-doubtful about inclusion
While the combined opposition will by tomorrow submit proposals for inclusion into the 2013 budget to government, the leaders of both the AFC and APNU are not confident that their ideas would be seeing the light of day.
“They just want to see what we have. They are not saying what we put to them they will use. They just want us to show them… I am very confident that they will not include any of our suggestions, not a single one,” AFC leader Khemraj Ramjattan told Stabroek News last evening.
The AFC leader had earlier at his party’s weekly press conference expressed the same position when giving an update on the tripartite talks on the 2013 budget. He stated that government’s position was identical to the one it took last year and he felt that it would result in the same “non inclusion.”
“They don’t tell us anything when we meet. When we ask, it’s always, ‘We can’t say’… this is going to be the same like last time… if we don’t see some of the things when the budget is read next year, it’s going to have the same result as it did this year. There will be cuts,” he added.
Ramjattan explained that he had requested that the sessions be recorded because he wanted the public to know of their proposals and when need be reference could be made. “I begged them to let us have video camera and let our proposals be noted. [You could] always go back to the tape so nobody could say anyone was lying. They said no,” he stated.

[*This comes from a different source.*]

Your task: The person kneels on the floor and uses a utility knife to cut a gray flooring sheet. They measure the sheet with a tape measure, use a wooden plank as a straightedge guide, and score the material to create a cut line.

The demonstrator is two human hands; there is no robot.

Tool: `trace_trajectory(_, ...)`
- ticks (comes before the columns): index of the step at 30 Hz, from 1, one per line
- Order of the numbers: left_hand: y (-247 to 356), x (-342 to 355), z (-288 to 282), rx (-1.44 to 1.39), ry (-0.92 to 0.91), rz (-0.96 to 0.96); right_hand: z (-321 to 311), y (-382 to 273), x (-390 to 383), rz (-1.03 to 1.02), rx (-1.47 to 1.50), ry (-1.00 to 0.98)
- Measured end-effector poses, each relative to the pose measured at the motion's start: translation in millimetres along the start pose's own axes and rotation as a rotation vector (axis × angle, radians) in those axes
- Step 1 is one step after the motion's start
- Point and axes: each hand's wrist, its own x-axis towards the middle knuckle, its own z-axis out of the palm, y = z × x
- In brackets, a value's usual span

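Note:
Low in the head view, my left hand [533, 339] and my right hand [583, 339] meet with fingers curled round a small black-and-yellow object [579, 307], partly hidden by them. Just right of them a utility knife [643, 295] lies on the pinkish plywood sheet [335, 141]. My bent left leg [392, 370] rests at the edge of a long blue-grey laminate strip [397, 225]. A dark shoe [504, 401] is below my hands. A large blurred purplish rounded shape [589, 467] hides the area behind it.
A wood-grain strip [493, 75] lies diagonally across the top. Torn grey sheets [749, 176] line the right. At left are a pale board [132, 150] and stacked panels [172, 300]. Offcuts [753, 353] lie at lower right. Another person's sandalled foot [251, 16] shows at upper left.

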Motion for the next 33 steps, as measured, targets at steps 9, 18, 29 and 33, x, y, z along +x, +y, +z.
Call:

Among AFC’s proposals will be across-the-board salary increases for public servants and sugar workers, Value-Added Tax reduction, duty-free concessions for eco-friendly vehicles and that monies such as the lotto funds that are in outside bank accounts be paid into the consolidated fund, making for better management and proper financial recording.
APNU leader David Granger’s position on inclusion into the planning of the 2013 budget was similar to that of Ramjattan. He recalled that in 2011, the opposition had originated a proposal to establish a tripartite budget committee. He said that earlier this year, he had written to President Donald Ramotar concerning its establishment, since it had gotten word that the 2013 budget was already in motion. However, it was never given a response.
Granger informed that APNU was subsequently invited to send a group to meet with Minister of Finance Dr. Ashni Singh and led by APNU’s Shadow Finance Minister Carl Greenidge they did.
He stated that by tomorrow, APNU’s proposals will be handed to the Minister of Finance and that it includes recommendations such as poverty alleviation, boosting job creation and ensuring public accountability. “We are always concerned about poverty alleviation and fueling employment… Improved education is going to be priority because unless you develop your human resources, you will not get out of the economic drain that we are in,” he said.
APNU, he added, will give its recommendations and leave the process up to government with both optimism and skepticism as they feel that while they were asked for their input, government still treated them shabbily. “It is all now up to the government, since they have taken control and have been very commandeering of the entire process and have reduced the opposition to a mere consultative role rather than a participative one,” he said.
“We feel that we should have been participating in this budget planning because we are part of the law making process and not like other stakeholders, like the private sector, for example. … We speak for the majority of Guyanese and we want to ensure that their voices are heard and their needs met,” he added.
Granger said that if the 2013 budget was not favourable, “we will have to take action on the floor of the National Assembly.”